Chauhan Sandeep, Sharma Kamal P, Bisoi Akshay K, Pangeni Raju, Madan Karan, Chauhan Yogendra S
Department of Cardiac Anesthesia, C.N.C, All India Institute of Medical Sciences, New Delhi, India.
Ann Card Anaesth. 2016 Apr-Jun;19(2):379-82. doi: 10.4103/0971-9784.179627.

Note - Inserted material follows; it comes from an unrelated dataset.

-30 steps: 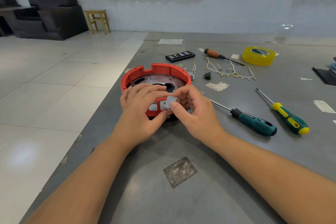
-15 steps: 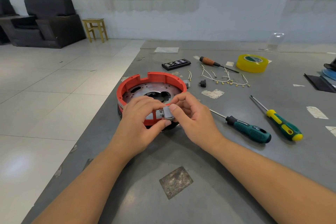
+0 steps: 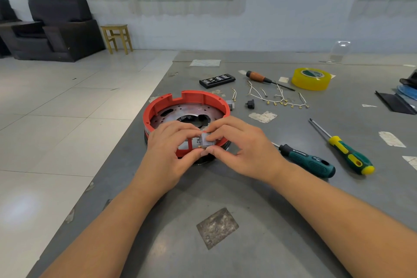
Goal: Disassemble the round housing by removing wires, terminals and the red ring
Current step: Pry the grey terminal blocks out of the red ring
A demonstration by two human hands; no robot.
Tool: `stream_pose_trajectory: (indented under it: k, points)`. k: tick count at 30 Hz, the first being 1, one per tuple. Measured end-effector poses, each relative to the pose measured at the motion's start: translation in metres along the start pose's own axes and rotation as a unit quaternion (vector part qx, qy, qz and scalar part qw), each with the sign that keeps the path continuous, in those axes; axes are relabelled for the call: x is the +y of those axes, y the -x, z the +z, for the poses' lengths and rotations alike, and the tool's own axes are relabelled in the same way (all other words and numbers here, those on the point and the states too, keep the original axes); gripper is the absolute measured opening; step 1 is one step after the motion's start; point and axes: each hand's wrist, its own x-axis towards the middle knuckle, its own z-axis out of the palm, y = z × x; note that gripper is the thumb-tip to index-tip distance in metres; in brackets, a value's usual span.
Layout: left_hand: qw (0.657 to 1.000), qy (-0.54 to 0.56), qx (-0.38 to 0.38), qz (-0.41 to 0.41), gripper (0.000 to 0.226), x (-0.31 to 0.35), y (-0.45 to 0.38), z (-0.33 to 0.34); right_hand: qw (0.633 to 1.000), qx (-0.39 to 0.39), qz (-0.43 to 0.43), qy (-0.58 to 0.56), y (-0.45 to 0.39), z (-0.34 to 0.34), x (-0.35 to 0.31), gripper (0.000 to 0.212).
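Both hands working at the near rim of the housing [image 3: 187, 110] on the table [image 3: 293, 187].
Right hand [image 3: 246, 151] is pinching a small grey terminal [image 3: 206, 140] at the red ring [image 3: 194, 95]; left hand [image 3: 168, 149] is curling over the rim beside it, thumb touching the right thumb. Wires [image 3: 277, 99] are lying well apart, behind.

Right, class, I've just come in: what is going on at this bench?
A person is taking apart a round housing with a red plastic ring on a grey table. Both hands work at its near rim: the right hand pinches a small grey terminal block, the left hand grips the ring beside it. Removed white wires and two green-handled screwdrivers lie to the right.
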Motion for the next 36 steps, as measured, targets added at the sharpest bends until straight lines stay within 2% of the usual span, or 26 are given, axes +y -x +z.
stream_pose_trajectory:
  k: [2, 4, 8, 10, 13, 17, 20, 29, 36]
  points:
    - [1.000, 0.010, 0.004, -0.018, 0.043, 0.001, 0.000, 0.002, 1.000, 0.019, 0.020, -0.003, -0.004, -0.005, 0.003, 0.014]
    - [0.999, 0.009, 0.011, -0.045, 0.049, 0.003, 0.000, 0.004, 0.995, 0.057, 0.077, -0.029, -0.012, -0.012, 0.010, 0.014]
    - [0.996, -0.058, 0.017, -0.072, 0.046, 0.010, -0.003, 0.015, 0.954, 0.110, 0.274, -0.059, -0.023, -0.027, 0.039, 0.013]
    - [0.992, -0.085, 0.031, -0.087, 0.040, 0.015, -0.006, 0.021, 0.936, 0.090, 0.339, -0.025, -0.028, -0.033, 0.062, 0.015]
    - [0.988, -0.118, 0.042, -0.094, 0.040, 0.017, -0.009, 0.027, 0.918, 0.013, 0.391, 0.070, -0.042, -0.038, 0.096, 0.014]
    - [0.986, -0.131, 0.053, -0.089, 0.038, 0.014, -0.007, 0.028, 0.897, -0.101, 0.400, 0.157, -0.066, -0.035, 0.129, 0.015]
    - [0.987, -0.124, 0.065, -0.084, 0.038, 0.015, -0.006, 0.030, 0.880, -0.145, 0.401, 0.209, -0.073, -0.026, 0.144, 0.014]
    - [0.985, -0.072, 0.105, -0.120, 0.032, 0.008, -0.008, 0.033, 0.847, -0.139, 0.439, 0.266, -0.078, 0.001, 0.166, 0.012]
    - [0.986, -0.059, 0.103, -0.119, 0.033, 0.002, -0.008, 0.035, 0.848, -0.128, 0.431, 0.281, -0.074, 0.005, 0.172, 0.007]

Pulmonary alveolar proteinosis (PAP) is a rare lung disease characterized by accumulation of excessive lung surfactant in the alveoli leading to restrictive lung functions and impaired gas exchange. Whole lung lavage (WLL) is the treatment modality of choice, which is usually performed using double lumen endobronchial tube insertion under general anesthesia and alternating unilateral lung ventilation and washing with normal saline. It may be difficult to perform WLL in patients with severe hypoxemia wherein patients do not tolerate single lung ventilation. Extracorporeal membrane oxygenation support (ECMO) has been used in such patients. We report a patient with autoimmune PAP following renal transplant who presented with marked hypoxemia and was managed by WLL under ECMO support.
肺泡蛋白沉积症(PAP)是一种罕见的肺部疾病,其特征是肺泡中积聚过多的肺表面活性物质,导致限制性肺功能和气体交换受损。全肺灌洗(WLL)是首选的治疗方式,通常在全身麻醉下插入双腔支气管导管,交替进行单侧肺通气并用生理盐水冲洗。对于严重低氧血症患者,可能难以进行WLL,因为这些患者无法耐受单肺通气。体外膜肺氧合支持(ECMO)已用于此类患者。我们报告了1例肾移植后发生自身免疫性PAP的患者,该患者出现明显低氧血症,并在ECMO支持下接受WLL治疗。